Parquet Format
Format: Serialization Schema Format: Deserialization Schema
The Apache Parquet format allows to read and write Parquet data.
Dependencies
In order to use the Parquet format the following dependencies are required for both projects using a build automation tool (such as Maven or SBT) and SQL Client with SQL JAR bundles.
| Maven dependency | SQL Client |
|---|---|
Copied to clipboard! | Download |
How to create a table with Parquet format
Here is an example to create a table using Filesystem connector and Parquet format.
CREATE TABLE user_behavior (user_id BIGINT,item_id BIGINT,category_id BIGINT,behavior STRING,ts TIMESTAMP(3),dt STRING) PARTITIONED BY (dt) WITH ('connector' = 'filesystem','path' = '/tmp/user_behavior','format' = 'parquet')
Format Options
| Option | Required | Default | Type | Description |
|---|---|---|---|---|
format | required | (none) | String | Specify what format to use, here should be ‘parquet’. |
parquet.utc-timezone | optional | false | Boolean | Use UTC timezone or local timezone to the conversion between epoch time and LocalDateTime. Hive 0.x/1.x/2.x use local timezone. But Hive 3.x use UTC timezone. |
Parquet format also supports configuration from ParquetOutputFormat. For example, you can configure parquet.compression=GZIP to enable gzip compression.
Data Type Mapping
Currently, Parquet format type mapping is compatible with Apache Hive, but different with Apache Spark:
- Timestamp: mapping timestamp type to int96 whatever the precision is.
- Decimal: mapping decimal type to fixed length byte array according to the precision.
The following table lists the type mapping from Flink type to Parquet type.

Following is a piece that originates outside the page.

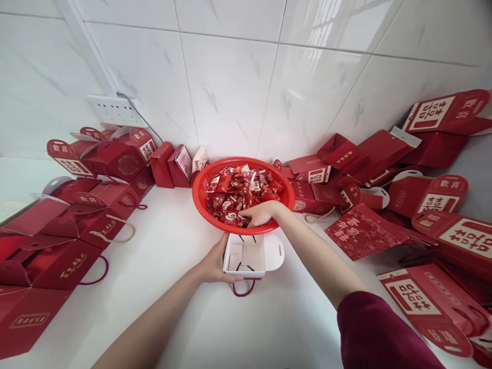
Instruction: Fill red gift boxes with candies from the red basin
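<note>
My left hand [214,265] grips the left side of a small gift box [234,260], its fingers wrapped round the wall. The box's top stands open, showing a white inside with dark cord ends; a rounded flap sticks out to the right and a dark red cord handle [245,294] hangs at the front. Just behind it sits a red plastic basket [199,202] full of wrapped candies [246,179]. Over the front right of the basket, my right hand [260,213] reaches in with bent fingers touching the candies. Its fingertips are partly hidden among the wrappers.
Red gift boxes [115,159] with cord handles line the left side, and more boxes [438,197] crowd the right. Several small upright boxes [180,165] stand by the tiled wall [230,87]. A socket strip [115,110] with a cable is on the wall.
</note>
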`<state>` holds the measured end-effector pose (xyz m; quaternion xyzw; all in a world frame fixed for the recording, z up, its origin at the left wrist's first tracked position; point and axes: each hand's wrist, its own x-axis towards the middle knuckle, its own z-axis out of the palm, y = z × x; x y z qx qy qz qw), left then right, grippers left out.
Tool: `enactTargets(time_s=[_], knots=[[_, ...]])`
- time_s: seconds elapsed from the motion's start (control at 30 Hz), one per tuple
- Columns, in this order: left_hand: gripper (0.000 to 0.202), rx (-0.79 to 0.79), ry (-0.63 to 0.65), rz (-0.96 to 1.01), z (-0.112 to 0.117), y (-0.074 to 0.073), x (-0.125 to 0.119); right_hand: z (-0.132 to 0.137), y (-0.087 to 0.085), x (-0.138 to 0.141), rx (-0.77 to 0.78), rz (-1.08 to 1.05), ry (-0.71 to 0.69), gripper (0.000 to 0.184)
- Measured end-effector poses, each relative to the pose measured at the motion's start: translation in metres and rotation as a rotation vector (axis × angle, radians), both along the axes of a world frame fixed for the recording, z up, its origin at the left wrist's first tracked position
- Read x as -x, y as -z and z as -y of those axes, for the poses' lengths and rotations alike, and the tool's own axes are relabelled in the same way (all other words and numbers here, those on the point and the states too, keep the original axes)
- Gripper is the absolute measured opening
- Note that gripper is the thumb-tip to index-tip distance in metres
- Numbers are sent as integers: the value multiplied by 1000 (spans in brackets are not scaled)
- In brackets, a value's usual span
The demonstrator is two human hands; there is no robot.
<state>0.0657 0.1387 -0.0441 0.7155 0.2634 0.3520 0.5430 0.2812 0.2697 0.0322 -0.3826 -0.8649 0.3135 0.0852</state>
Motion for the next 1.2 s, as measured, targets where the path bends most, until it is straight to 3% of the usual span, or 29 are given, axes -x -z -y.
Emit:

| Flink Data Type | Parquet type | Parquet logical type |
|---|---|---|
| CHAR / VARCHAR / STRING | BINARY | UTF8 |
| BOOLEAN | BOOLEAN | |
| BINARY / VARBINARY | BINARY | |
| DECIMAL | FIXED_LEN_BYTE_ARRAY | DECIMAL |
| TINYINT | INT32 | INT_8 |
| SMALLINT | INT32 | INT_16 |
| INT | INT32 | |
| BIGINT | INT64 | |
| FLOAT | FLOAT | |
| DOUBLE | DOUBLE | |
| DATE | INT32 | DATE |
| TIME | INT32 | TIME_MILLIS |
| TIMESTAMP | INT96 | |
| ARRAY | - | LIST |
| MAP | - | MAP |
| ROW | - | STRUCT |